Could we also keep up with our view strategy? Well, the first time we do our project, we’ll discover maybe we use 15,000 fields and we have inventoried them all proper, but then suddenly, we were asked to add one more extra thing and we discover another 10,000 fields, and then maybe another 5,000, another 2000. Quickly, you’re outpaced, your framework isn’t scaling, and you’re falling behind.
So thinking in terms of, how do you implement the same type of access control, but making it a dynamic, would bring us to an ideal state. And remember, security is fundamentally different than privacy. Security is not only a different domain, but a different set of skills. It is about whether or not the door is locked or the door is open. And we really are talking about how we’re protecting the usage of our customers’ data, the people that contributed our data, and then, how are we actually making sure that it’s properly used and leveraged?
So with this, I’ll pass this off to Don Bosco, to talk about how we can solve our problems.

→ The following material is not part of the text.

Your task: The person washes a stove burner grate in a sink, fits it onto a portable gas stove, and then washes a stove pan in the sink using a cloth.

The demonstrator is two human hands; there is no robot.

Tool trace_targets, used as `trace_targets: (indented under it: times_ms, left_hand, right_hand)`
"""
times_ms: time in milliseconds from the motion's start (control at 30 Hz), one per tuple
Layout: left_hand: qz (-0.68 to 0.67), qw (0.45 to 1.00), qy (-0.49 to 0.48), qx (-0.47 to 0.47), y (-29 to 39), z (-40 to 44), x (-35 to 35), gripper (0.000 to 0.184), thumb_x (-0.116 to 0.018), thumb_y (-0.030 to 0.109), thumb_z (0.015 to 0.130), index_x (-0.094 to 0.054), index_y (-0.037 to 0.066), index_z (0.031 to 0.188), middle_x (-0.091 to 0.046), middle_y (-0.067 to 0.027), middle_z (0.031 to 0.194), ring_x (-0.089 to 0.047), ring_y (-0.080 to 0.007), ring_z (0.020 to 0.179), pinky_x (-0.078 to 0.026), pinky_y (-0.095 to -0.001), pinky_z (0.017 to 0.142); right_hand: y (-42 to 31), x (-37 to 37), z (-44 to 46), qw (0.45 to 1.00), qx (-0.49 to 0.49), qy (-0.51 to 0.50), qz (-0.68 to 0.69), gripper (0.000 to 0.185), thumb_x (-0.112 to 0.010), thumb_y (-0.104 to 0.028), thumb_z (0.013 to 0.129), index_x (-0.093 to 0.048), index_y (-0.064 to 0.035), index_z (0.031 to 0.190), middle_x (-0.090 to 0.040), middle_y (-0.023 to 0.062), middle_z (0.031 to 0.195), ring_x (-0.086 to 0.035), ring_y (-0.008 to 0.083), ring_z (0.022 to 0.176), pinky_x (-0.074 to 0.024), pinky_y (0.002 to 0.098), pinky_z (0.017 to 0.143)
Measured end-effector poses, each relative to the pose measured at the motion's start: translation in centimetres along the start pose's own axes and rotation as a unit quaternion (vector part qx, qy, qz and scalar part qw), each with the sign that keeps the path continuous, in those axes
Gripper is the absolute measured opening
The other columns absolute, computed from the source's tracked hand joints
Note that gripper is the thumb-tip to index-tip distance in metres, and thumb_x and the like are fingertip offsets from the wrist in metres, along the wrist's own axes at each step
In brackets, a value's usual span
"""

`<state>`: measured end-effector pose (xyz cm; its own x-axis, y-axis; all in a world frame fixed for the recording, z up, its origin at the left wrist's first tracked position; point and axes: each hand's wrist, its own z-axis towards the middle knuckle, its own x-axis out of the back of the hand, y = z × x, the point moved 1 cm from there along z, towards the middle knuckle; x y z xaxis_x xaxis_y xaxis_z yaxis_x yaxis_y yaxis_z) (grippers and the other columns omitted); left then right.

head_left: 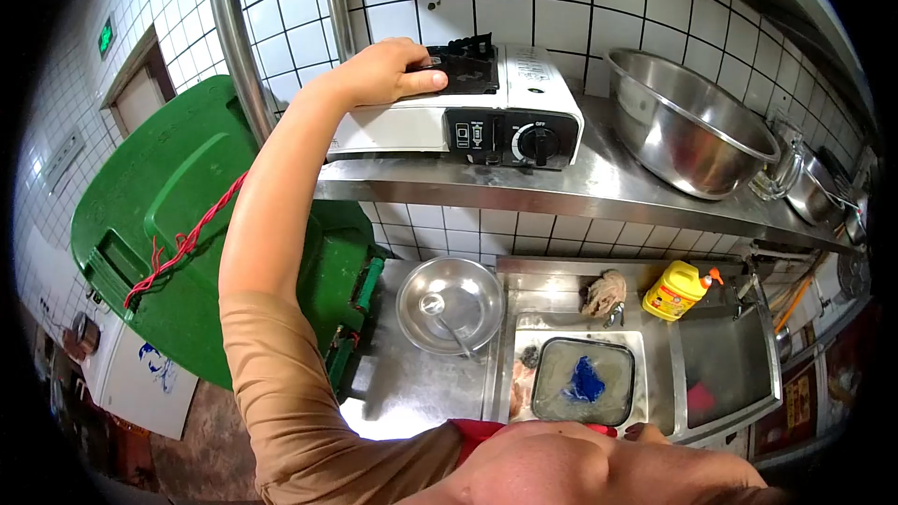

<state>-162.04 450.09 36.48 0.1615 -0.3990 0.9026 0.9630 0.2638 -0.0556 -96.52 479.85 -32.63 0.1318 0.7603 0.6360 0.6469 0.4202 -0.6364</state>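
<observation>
My left hand (398, 73) is at the left end of a white portable gas stove (393, 129), which stands on the steel shelf (374, 178). The thumb stretches across the stove's top, and the other fingers curl over beside the black cooking plate (470, 70), their tips partly hidden. A black control knob (539, 144) faces me at the stove's front right. My right hand does not show.
Right along the shelf sits a large steel basin (687, 122). Below are a steel bowl with a ladle (451, 304), a sink holding a tub (585, 382) with a blue cloth, a rag (605, 294) and a yellow bottle (675, 291). A green bin lid (159, 224) stands left.
</observation>
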Motion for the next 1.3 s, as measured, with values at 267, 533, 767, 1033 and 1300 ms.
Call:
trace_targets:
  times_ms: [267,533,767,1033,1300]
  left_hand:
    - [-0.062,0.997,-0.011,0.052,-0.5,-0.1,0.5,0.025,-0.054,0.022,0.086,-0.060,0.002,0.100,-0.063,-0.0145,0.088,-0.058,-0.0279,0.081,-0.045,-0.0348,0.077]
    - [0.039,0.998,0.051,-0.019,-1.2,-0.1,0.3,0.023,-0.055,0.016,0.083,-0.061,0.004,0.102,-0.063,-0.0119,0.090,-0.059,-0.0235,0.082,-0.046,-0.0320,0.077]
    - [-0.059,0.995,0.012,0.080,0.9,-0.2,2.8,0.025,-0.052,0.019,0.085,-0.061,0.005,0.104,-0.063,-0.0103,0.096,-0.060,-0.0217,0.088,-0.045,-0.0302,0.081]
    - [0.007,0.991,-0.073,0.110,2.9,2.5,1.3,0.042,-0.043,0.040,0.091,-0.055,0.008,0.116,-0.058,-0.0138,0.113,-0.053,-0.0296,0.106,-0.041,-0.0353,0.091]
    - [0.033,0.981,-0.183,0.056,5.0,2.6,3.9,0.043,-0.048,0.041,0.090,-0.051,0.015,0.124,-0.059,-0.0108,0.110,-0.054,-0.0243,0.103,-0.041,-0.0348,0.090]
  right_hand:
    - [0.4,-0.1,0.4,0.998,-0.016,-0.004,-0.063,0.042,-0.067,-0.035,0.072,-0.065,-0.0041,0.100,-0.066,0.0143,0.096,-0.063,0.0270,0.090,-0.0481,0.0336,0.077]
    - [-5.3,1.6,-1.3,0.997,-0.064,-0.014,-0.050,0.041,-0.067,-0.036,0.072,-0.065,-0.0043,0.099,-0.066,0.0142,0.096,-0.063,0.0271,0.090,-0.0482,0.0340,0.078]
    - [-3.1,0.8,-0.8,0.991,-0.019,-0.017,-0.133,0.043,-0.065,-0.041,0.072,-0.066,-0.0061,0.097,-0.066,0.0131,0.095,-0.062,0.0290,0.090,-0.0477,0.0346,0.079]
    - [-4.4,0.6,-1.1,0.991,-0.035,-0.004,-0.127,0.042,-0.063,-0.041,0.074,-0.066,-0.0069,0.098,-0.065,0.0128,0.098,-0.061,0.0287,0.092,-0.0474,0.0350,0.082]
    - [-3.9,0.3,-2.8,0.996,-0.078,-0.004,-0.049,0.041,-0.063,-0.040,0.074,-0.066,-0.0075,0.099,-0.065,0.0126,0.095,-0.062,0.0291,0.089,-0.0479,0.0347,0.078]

Don Bosco Durai: Let’s see, in real life, what happens, right? Our ultimate goal is to ensure that we can protect our customers’ personal and sensitive information, that we store in our environment. And also, we can use them as per the consent that they give to us. There are a lot of compliance regulations out there to ensure that we follow that.
To go through a few use cases, if GDPR or CCPA is applicable to you, then your customers can ask you not to use their personal data for marketing purposes. Then, you are required to expunge the data from your dataset, which are used for marketing purposes. In the healthcare industry, a patient might ask you to provide all their personal data that has been used, so you’re obligated to provide that information to them. In other use cases, almost all compliance policies, the constraints on the original source data need to be carried forward to wherever the data has been copied onwards.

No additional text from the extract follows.